Home > Archive > AWK > November 2004 > Re: Pick on Perl - in Python
You are viewing an archived Text-only version of the thread.
To view this thread in it's original format and/or if you want to reply to
this thread please [click here]
| Author |
Re: Pick on Perl - in Python
|
|
| Paddy McCarthy 2004-11-26, 3:56 am |
| w_a_x_man@yahoo.com (William James) wrote in message news:<f8860640.0411232153.239861d8@posting.google.com>...
> I noticed something amusing at the Perl site
> http://www.tek-tips.com/viewthread....d=955815&page=1
>
> To convert a file like this
>
> header.jpg
> header.jpg
> footer.gif
> wrap.bmp
>
> to
>
> wrap.bmp|1
> header.jpg|2
> footer.gif|1
>
> the most highly decorated programmer at the site posted this:
>
> -----
> my %log;
> open(LOG, "<test.log") || die qq(Can't open "test.log" for input!\n);
> chomp, $log{$_}++ while <LOG>;
> close(LOG) || die qq(Can't close "test.log"!\n);
> open(LOG, ">test.log") || die qq(Can't open "test.log" for output!\n);
> writelog(%log};
> close(LOG) || die qq(Can't close "test.log"!\n);
>
> sub writelog {
> my %log = @_;
> while (my ($k, $v) = each %log) {
> print LOG join("|", ($k, $v)), "\n";
> }
> }
> -----
>
> Then a rebel awker posted this:
>
> -----
> { a[$0]++ }
> END { for ( k in a )
> print k "|" a[k]
> }
> -----
>
> I suggest that awkers that read this should regularly visit that site
> and sieze every opportunity to make Perl code look hideous.
Hi fellow AWK folks,
I couldn't help thinking that the above was unfair ... for about a micro-
second.
But I then got thinking about how I would tackle this in Python.

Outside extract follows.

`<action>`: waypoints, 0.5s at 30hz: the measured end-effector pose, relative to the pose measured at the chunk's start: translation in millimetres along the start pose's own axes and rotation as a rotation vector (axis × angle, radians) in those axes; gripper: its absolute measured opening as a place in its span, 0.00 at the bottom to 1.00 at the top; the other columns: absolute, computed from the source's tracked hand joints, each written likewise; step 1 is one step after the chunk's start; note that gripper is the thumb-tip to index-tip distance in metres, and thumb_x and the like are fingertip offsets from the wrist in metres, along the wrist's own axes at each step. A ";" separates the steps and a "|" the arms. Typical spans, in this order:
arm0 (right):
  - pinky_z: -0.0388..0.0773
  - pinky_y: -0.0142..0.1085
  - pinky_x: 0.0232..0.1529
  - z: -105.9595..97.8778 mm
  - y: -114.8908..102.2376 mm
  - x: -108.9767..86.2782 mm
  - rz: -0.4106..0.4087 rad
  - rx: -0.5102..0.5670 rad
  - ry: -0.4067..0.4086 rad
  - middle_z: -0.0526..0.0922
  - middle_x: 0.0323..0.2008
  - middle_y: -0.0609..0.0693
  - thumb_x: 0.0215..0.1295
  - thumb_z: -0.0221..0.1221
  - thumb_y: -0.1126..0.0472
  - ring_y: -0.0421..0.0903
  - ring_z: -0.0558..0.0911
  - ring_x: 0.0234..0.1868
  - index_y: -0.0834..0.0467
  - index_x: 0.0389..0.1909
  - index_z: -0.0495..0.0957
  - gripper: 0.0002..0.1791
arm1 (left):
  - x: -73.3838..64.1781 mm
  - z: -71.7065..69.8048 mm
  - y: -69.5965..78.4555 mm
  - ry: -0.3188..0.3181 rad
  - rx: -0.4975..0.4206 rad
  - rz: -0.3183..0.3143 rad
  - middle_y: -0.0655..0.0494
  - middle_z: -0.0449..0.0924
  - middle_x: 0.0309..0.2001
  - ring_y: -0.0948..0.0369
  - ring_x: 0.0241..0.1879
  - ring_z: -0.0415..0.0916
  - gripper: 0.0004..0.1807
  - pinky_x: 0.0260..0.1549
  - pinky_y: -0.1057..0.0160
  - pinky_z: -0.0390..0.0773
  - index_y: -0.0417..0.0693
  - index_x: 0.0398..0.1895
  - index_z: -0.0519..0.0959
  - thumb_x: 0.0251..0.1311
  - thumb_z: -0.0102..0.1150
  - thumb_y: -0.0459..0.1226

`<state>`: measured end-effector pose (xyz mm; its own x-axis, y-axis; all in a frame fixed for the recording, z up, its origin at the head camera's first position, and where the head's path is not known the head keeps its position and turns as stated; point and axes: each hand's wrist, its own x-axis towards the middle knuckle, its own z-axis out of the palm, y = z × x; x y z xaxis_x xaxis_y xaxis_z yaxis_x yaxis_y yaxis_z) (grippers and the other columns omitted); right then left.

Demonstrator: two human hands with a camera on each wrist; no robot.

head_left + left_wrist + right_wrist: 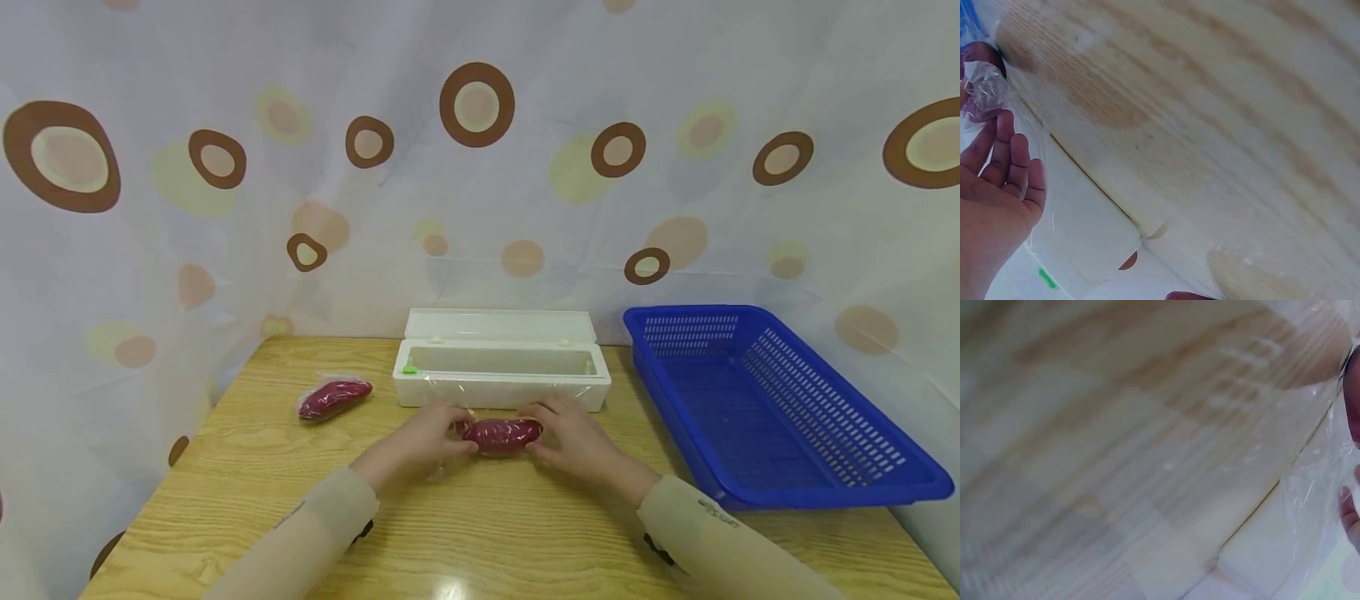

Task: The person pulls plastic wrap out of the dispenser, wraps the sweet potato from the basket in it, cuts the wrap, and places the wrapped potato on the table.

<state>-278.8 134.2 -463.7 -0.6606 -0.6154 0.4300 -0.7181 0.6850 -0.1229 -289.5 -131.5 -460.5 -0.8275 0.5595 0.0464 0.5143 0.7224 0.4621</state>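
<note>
A purple-red sweet potato lies crosswise on the table in front of the white box, with clear plastic wrap around it. My left hand holds its left end, thumb on the near side. In the left wrist view, bunched plastic wrap is at the fingertips of that hand. Around the right end curl the thumb and fingers of my right hand. Only a few fingertips of it enter the right wrist view, beside the sweet potato's edge. Film stretches from the box towards the hands.
Behind the hands stands the white plastic wrap dispenser box, lid up, a green slider at its left. Another wrapped sweet potato lies on the wooden table at the left. A blue basket takes up the right side.
</note>
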 end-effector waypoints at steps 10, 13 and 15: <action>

Whoops, I should first explain that I was weaned on AWK, am forced to write
in Perl at work (Python forbidden, AWK tolerated); and write in Python and
AWK, for leisure.
My Python solution follows:
### START FILE ###
''' count_uniq.py Counts the unique lines in a file.
Rather like `sort myfile|uniq -c` on unix,
(except the count is to the right).
Example:
pad@Yes-man:/tmp$ cat tmp.log
header.jpg
header.jpg
footer.gif
wrap.bmp
pad@Yes-man:/tmp$ python count_uniq.py tmp.log
footer.gif 1
header.jpg 2
wrap.bmp 1
pad@Yes-man:/tmp$
'''
import fileinput
# get all lines and strip the newline
lines = [ line.rstrip() for line in fileinput.input() ]
# use a set to generate unique lines then count
unique = [ name +" "+ str(lines.count(name)) for name in sorted(set(lines)) ]
print "\n".join(unique)
### END FILE ###
Paddy.
| |
| William James 2004-11-29, 3:58 pm |
| Python does seem preferable to Perl. However...
Some time ago, after I looked at a couple of tutorials, the first
two minutes spent toying with the language showed that it couldn't do
an absurdly simple thing.
Print "foobar\n" with 2 print commands.
In Awk:
printf "foo"; printf "bar\n"
or
ORS=""
print "foo"; print "bar\n"
This utterly trivial task is beyond Python's "print" command
(unless you fiddle with the inner mechanism).
print "foo",
print "bar"
produces "foo bar". There is no way to prevent "print" from
appending a newline or prepending a space (if it follows a print
statement terminated with ","). The implementors of the language
decided that since they didn't like to print without a newline
or space between strings, you shouldn't be allowed to do it.
Did I say "no way"? Change that to "no sane, simple way".
import sys
print "foo",
sys.stdout.softspace=0
print "bar"
This is really fun! I get to type a gigantic compound word just to
print a string! And I get to type "sys.stdout.softspace=0" every time,
yes, every single time I want to suppress the space!
Since the high and mighty implementors frown on us peons being able
to use a simple and fully functional "print", this is the standard way:
import sys
sys.stdout.write("foo")
print "bar"
That the following statement isn't obvious to most people shows that
that the majority have been conditioned to slavish obedience:
In any scripting language one should be able to print "foobar" in chunks
without having to import anything and without having to use a complex
construction such as sys.stdout.write().
| |
| Paddy McCarthy 2004-11-29, 3:58 pm |
| w_a_x_man@yahoo.com (William James) wrote in message news:<f8860640.0411271446.30f4cce1@posting.google.com>...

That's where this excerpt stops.